Have any kitschy touristy fun? Pipe up and add your own in the comments!

Riding off into the sunset burns my retinas

To say I’m sick of driving would be to trivialize everything I’ve seen on my journey across the continent and back, would be to make too much light of the 8,600 miles of the trip, in which I’ve encountered everything from:

  • tiny baby bunnies
  • crystal blue boiling pools of adulterated water that are fueled by the unseen middle of the earth
  • exasperated parents who look like they’re questioning the entirety of their lives
  • all manner of coffeehouses and espresso shacks that dot the West like freckles
  • at least 50 species of birds—sparrows, swallows, hawks, eagles, kingfishers, vultures, quail, turkeys, hummingbirds, and more
  • barns and rural structures in all stages of their life cycles
  • blue-collar men who all looked dazed and stressed, no matter where I encountered them
  • lightning bugs outside a greasy spoon diner in Pennsylvania
  • long moments of coasting down from mountains just after fighting to get to the peaks
  • many, many anti-abortion and anti-Obama billboards
  • tired front desk hotel staff

All of these people, animals, and situations were notable enough that they left their impressions on me. I don’t know their stories, except in some rare instances in which we had time to converse. Like an unfinished painting, I’m left wondering about all of the open canvas and what could be drawn on to fill it in.

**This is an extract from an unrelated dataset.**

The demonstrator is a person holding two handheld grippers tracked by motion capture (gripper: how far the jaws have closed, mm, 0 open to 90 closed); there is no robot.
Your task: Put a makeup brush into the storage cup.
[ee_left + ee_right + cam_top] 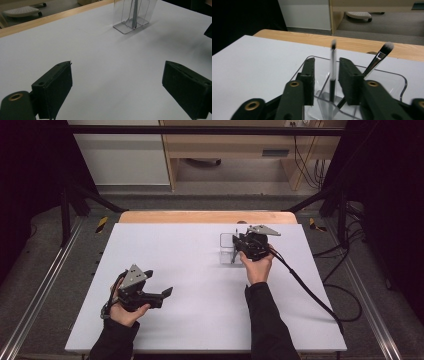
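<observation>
The wide white desk (200, 285) with a pale wooden far edge carries everything here. Toward its far right stands a clear, square plastic organiser box (227, 249) with inner dividers, upright on the white surface; in the left gripper view the same box (132, 15) rises well beyond the jaws.

The left hand-held gripper (165, 292), black with a grey three-cornered plate on top, hovers low over the near left part of the desk, held in a hand in a dark sleeve. Its jaws stand wide apart with bare desk between them, nothing held.

The right hand-held gripper (326, 75) is at the organiser box (402, 80), its jaws reaching down over the open top. They are parted a little, and a thin dark-handled makeup brush (333, 72) stands upright and blurred in the gap, the pads not pressing on it.

A second, silver-ferruled makeup brush with a pale fluffy tip (379, 56) leans in the box just beside the right jaw.
</observation>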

Perhaps some of these things will get worked into a story or other over time, or my memory will do that thing I hate and blur different events together in its quest to find patterns and meaning. But that tendency is why I write things down—then I retain the edges of each experience.

That said, I am loathe to sit behind the wheel of the car right now, even to go set up Internet in our apartment or buy bread. I’m sure that this hatred will fade, but hopefully I’ll remember that I don’t particularly enjoy driving 3 days in a row for 12 hours a day.

We rolled into Walla Walla on Friday evening, having come through the evergreen forests along the waistline of Idaho. Sister cities Lewiston and Clarkston, watching each other from across a river and state boundary line, seemed small and a bit bedraggled, the road infrastructure not seeming to lead to any important point in either place. We opted to get some drive thru food, knowing how close we were and not wanting to take any more time at a pit stop. Finally, at long last, the wheat fields, close to harvest, signaling that we were almost back. I’d gotten so used to driving into the sun that I didn’t need to put on my sunglasses anymore. Around this turn and that, we swirled around the low mountains, revealing the last inkling of daylight and then burrowing into dark indigo again, weaving through what must have been a tapestry of bold colors, if only we’d had a bird’s eye view.

A bird’s eye view, I realize, is precisely what I’ve been interested in finding this summer. Something to help me understand my time in Walla Walla and how to get through the next portion of it when it inevitably sneaks up on me this winter. I’ve asked a lot of questions about who, what, how I am and I’ve enjoyed the funny moments, for sure (the leaky tub dripping into the kitchen below, not so much), but I do still feel the need for some larger perspective.

Maybe it’s all a big joke, a set on Laugh In that I haven’t realized is still being performed on a sound stage in southern California. Maybe I just need more time to elapse before I’ll come to the punchline, or the Big Reveal. In the meantime, we’ve reached Seattle, and wow, is this town a hoot. All this bluster about saving the planet but everyone chain smokes. Aren’t our lungs part of the planet, people?

I think this is going to be interesting, this fall.